MPI is to me one of the greatest features to come to Stan and I think we are ready to make it happen soon. Here is my proposal for moving forward in a step-wise manner:
map_rect function should by now be final unless @Bob_Carpenter has any additional comments/concerns. The serial version should be included into stan-math asap. issue #686 on stan-math.
map_rect exposing to the Stan language. This requires the parser to handle the user supplied function in the usual special treatment. issue #2440 on stan
Inclusion of MPI base system which includes only the basic mechanisms to send commands over the network. This should include a solution to test MPI code. Hence, I would expect that this pull also comes with changes to the test system to make it possible to test MPI enabled code.
Inclusion of MPI enabled map_rect in stan-math
Inclusion of further parsers changes needed to make things work (boost macros to ensure that MPI communication can take place). This needs to go into Stan.
Any comments on the above would be appreciated; I hope these steps are clear in what they mean. Let me know if not or if we should split things up further.
The MPI code can all be hidden in stan-math, yes. However the stan parser needs to generate additional code which is required to register the user supplied functions with the boost serialization library. The extra generated code can be placed inside a #ifdef STAN_HAS_MPI block to avoid additional MPI dependencies when compiling without MPI. See here for the needed definitions:
There is one bonus complication here, which is that the types registered with the boost serialization library must not be longer than 128 chars which is a limitation imposed by boost serialization (this is why I defined a mpi_callstruct outside of the model namespace in the snippet above).
Bump. I just figured how we can hide most of the needed declarations in neat C preprocessor macros. So all what needs to be generated is
STAN_REGISTER_MPI_MAP_RECT(mpi_call, double, double)
STAN_REGISTER_MPI_MAP_RECT(mpi_call, var, var)
and in addition a struct with a short name in the top-level namespace to make sure that we don’t blow the boost serialization limitations. I hope everyone is fine with having C preprocessor macro definitions in stan-math headers…
One way which would allow to get rid of all dependencies of stan from MPI stuff is to work with macros. So the stan parsers generates for each map_rect call it sees a call to a macro, let’s say STAN_REGISTER_MAP_RECT.
The definition of that macro will be done in stan-math. Depending upon availability of MPI different things will be defined for it. The non-MPI version will probably do nothing while the MPI version will register all necessities with the boost serialization system.

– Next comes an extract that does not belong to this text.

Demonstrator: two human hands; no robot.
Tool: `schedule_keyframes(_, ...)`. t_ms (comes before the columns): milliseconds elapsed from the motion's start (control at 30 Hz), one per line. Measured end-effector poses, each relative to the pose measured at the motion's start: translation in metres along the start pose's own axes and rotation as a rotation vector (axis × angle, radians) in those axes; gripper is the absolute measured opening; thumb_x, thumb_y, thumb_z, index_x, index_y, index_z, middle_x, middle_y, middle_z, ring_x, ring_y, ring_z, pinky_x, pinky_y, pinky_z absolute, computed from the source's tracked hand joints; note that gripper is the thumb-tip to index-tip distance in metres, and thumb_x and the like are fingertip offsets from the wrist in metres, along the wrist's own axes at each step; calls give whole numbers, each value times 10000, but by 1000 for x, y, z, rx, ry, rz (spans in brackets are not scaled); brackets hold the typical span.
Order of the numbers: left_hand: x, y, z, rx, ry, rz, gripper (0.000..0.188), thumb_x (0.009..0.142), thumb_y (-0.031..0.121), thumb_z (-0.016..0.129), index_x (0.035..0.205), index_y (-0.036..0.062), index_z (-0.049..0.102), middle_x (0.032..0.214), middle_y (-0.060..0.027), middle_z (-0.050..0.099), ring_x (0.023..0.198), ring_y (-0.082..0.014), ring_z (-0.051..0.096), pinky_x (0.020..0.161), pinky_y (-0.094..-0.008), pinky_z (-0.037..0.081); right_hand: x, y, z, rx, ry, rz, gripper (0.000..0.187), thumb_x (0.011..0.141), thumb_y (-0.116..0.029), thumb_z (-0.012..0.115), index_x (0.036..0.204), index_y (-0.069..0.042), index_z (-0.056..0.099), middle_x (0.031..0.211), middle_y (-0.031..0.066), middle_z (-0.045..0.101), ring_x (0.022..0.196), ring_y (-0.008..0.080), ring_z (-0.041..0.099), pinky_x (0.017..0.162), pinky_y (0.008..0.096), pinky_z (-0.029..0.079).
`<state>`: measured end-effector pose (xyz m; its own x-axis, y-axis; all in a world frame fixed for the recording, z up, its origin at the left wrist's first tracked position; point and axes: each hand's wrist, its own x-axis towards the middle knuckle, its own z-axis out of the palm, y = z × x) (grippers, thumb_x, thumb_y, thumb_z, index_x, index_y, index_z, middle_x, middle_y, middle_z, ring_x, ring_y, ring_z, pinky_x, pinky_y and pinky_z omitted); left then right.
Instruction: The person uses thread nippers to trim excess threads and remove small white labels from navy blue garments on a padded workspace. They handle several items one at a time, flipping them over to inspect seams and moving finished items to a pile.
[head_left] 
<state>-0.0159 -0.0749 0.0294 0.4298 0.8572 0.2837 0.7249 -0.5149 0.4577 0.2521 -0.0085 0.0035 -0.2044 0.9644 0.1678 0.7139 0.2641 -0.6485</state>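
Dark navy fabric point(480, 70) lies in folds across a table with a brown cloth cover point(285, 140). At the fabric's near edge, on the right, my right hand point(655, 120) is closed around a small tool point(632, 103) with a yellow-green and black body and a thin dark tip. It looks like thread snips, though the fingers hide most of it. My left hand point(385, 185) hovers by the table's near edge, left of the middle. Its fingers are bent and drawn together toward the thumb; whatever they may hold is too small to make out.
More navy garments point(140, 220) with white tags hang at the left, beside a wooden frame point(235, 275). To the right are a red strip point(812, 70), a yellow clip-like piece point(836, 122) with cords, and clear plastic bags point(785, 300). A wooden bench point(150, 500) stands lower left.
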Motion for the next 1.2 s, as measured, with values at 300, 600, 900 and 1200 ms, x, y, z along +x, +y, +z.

I don’t know what properties are, but to me the macro solution is fine. The macro solution comes at the burden to include headers a controlled order.
An alternative to macros would be to translate stan files into two separate header files. The first one being the usual one and the second one a header file which adds the MPI specific bits needed for compilation. The MPI enabled cmdstan would then need to pick that up in some clever way.
I thought about this one a bit and made the choice for the current design for these reasons:
the ODE functions would suggest to use nested arrays for parameters and data, yes; however, the algebra solver uses Eigen vectors for the parameters and the output of the function. So the algebra solver is inconsistent with ODE stuff and I figured the algebra solver is the more modern one, I thought.
The code will likely get used a lot in hierarchical models. Then you will very likely like to put a multi-variate normal prior on the job-specifc parameters. The array of vectors (vector) allows you to do just that.
Efficiency: Internally I do cast everything what is send over MPI into bigger Eigen matrices. Having the user-supplied per job function take Eigen vectors as input and getting Eigen vectors as output reduces the need for converting arrays into vectors and vice versa a lot. The reason to only ship Eigen matrices over MPI is driven by the observation that this gives much better performance. MPI can deal with continuous chunks of memory much better than with anything else (with nested arrays you have no guarantees on memory layout). Using Eigen matrices makes my life a lot easier when coding all of this.
the data arguments need to be nested arrays as I want to process int and real in the same way. As integers can only be handled by nested arrays, I then have to also do the same with the real data. Doing the conversion of these into Eigen structures only needs to be done once such that the array to Eigen and Eigen to array conversion only happens a single time.
The MPI resource management pull is up. Right now it’s still WIP since the MPI build stuff has not been merged yet, but if you want to get an idea of the MPI resource handling which I am planing for, then have a look.